Mon, May 29, 15:30 to 16:45, Hilton San Diego Bayfront, Floor: 3, Aqua Salon F

Abstract

This paper interrogates the recent political trolling phonemonenon (governing AKP’s AK Trolls) in Turkey to ask: what is the relationship between the practice of Twitter trolling and Chantal Mouffe’s understanding of democracy as agonism? Scholarship on digital media and politics has foregrounded the user but ignored how political claims for the people are made within networks (Chakravartty and Roy 2015). Discussions on Turkey’s mediascape and politics have reproduced the binaries regarding the potentials of digital technologies in terms of challenging power structures or increasing government control. Political communication researchers ignored how populism intersects with digital media, especially in the context of the Global South (Albertazzi and McDonnell 2008).

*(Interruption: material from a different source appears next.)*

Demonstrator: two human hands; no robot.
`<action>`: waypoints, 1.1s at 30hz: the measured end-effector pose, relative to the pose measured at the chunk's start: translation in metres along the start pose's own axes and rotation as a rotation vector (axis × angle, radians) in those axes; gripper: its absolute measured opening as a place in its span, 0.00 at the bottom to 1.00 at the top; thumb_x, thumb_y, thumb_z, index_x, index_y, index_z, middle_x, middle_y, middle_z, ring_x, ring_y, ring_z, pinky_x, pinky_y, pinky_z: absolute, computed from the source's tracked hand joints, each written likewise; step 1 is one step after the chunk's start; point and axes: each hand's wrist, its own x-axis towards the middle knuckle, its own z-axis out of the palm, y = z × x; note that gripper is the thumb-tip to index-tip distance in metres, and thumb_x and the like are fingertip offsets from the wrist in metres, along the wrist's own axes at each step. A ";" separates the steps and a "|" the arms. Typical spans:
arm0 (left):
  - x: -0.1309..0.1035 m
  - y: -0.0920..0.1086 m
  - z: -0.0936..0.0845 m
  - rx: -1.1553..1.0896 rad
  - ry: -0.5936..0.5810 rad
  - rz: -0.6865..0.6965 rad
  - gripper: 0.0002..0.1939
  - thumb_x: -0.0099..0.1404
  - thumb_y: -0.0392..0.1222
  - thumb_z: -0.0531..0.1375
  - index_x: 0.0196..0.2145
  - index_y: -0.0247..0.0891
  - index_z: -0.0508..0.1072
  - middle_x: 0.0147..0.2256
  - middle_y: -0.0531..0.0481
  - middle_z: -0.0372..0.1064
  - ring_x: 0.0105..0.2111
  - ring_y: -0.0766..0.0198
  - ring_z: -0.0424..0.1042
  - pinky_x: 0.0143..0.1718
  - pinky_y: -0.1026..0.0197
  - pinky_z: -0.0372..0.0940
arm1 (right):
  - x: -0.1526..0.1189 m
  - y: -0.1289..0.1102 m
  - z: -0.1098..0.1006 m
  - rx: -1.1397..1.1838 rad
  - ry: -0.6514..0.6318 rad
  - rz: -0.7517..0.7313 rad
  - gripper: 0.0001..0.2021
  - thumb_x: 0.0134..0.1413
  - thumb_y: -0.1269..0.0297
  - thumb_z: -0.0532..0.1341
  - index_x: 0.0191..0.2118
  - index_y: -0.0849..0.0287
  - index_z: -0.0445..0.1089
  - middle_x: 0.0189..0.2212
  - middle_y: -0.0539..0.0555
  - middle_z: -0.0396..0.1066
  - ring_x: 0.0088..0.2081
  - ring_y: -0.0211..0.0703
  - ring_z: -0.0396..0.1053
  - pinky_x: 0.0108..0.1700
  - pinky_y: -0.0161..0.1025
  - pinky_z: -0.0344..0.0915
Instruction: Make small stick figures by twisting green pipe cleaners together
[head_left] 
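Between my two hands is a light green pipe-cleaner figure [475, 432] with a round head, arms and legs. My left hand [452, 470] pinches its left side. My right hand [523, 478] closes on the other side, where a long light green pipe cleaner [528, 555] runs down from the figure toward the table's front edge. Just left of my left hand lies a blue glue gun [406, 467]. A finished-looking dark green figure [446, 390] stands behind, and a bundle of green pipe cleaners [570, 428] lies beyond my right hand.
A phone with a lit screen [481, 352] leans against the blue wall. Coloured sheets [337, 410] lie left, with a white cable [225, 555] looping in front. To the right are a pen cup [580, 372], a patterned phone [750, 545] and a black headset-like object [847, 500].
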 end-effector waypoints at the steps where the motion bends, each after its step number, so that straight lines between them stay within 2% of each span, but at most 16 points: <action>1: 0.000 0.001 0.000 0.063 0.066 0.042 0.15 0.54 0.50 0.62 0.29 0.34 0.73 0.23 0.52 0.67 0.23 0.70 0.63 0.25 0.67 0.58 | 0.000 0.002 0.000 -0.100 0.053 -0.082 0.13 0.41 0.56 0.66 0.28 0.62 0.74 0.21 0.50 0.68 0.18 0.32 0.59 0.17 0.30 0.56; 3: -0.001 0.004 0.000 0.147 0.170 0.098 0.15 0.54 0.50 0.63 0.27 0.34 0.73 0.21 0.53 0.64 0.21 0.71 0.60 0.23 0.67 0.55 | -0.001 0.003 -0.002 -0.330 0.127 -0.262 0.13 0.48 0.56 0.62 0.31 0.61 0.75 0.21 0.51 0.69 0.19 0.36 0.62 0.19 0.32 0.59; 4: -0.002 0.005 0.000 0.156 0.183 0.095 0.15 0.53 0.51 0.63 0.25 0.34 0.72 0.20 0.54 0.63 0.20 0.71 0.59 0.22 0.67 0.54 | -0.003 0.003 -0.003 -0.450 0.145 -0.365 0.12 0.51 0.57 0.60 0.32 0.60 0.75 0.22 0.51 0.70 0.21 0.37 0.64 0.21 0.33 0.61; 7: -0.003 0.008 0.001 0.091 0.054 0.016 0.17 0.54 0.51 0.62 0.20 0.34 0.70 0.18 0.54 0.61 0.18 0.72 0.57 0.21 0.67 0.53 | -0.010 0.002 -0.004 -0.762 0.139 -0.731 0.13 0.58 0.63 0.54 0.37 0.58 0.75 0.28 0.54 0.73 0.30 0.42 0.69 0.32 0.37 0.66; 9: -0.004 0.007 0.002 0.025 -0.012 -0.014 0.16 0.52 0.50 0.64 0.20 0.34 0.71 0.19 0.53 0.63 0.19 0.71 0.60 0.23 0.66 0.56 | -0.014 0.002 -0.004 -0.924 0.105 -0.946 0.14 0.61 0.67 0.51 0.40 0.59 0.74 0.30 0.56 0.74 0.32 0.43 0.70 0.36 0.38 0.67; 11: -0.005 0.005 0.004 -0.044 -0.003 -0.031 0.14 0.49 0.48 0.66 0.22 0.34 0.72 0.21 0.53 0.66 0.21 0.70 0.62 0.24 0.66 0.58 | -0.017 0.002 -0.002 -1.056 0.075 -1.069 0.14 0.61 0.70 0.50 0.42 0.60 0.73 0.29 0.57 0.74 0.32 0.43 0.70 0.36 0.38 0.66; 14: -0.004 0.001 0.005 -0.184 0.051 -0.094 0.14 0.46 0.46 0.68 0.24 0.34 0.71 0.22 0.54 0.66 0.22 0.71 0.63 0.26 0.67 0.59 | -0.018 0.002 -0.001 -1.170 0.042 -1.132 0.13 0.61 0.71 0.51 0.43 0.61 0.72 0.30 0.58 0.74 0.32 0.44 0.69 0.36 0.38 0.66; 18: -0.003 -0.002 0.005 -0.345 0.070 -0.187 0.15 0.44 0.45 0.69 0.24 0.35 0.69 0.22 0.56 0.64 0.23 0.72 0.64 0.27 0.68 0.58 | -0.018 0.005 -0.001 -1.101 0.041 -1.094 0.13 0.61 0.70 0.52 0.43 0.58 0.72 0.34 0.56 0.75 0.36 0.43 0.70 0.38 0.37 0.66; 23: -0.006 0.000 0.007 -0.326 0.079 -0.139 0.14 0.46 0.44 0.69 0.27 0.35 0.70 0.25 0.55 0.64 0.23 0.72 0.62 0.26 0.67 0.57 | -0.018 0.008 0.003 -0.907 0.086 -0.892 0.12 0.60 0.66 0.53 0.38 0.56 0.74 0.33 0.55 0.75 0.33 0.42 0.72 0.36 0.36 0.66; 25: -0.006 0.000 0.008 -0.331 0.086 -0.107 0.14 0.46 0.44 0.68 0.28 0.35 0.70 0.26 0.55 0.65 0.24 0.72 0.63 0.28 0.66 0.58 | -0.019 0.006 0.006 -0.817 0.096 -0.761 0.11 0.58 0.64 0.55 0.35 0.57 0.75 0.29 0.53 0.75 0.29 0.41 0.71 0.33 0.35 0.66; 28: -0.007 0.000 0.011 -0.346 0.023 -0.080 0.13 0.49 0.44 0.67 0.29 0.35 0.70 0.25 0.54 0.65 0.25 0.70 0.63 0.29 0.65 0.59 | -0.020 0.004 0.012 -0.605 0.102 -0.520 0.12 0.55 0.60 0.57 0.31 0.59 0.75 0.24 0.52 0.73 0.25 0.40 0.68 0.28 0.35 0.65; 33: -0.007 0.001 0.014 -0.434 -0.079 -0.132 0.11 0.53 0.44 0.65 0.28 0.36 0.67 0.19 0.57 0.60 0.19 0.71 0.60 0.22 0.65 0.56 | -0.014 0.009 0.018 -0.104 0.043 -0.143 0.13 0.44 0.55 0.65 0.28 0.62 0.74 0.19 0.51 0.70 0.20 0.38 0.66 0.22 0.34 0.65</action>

In conversation with different theoretical approaches towards populism (as strategy, as discourse, as ideology, and as political logic), we interrogate the political implications of AKP’s having an eye on Twitter as the digital realm of “mediated populism,” the framework under which we analyze “AK Trolls.” In a world where digital political conversation is increasingly carried out by either paid professionals or automated bots, our study of Twitter trolls in Turkey contends that politicization of trolling produces not civil dialogue but rather a form of mediated populism through which subjects are interpellated to their own political camps and reproduce political polarization rather than a productive agonism (Mouffe 2013). Despite its potentials for deliberative democracy, Twitter does not seem to necessarily emerge as a space of discussion, the case of AK Trolls reveals. If we were to think of Twitter as a virtual street within which strangers encounter each other and contribute to public discussion, the case of AK Trolls looks more like lynching along ethnic, religious, and gendered lines through hashtags and mentions.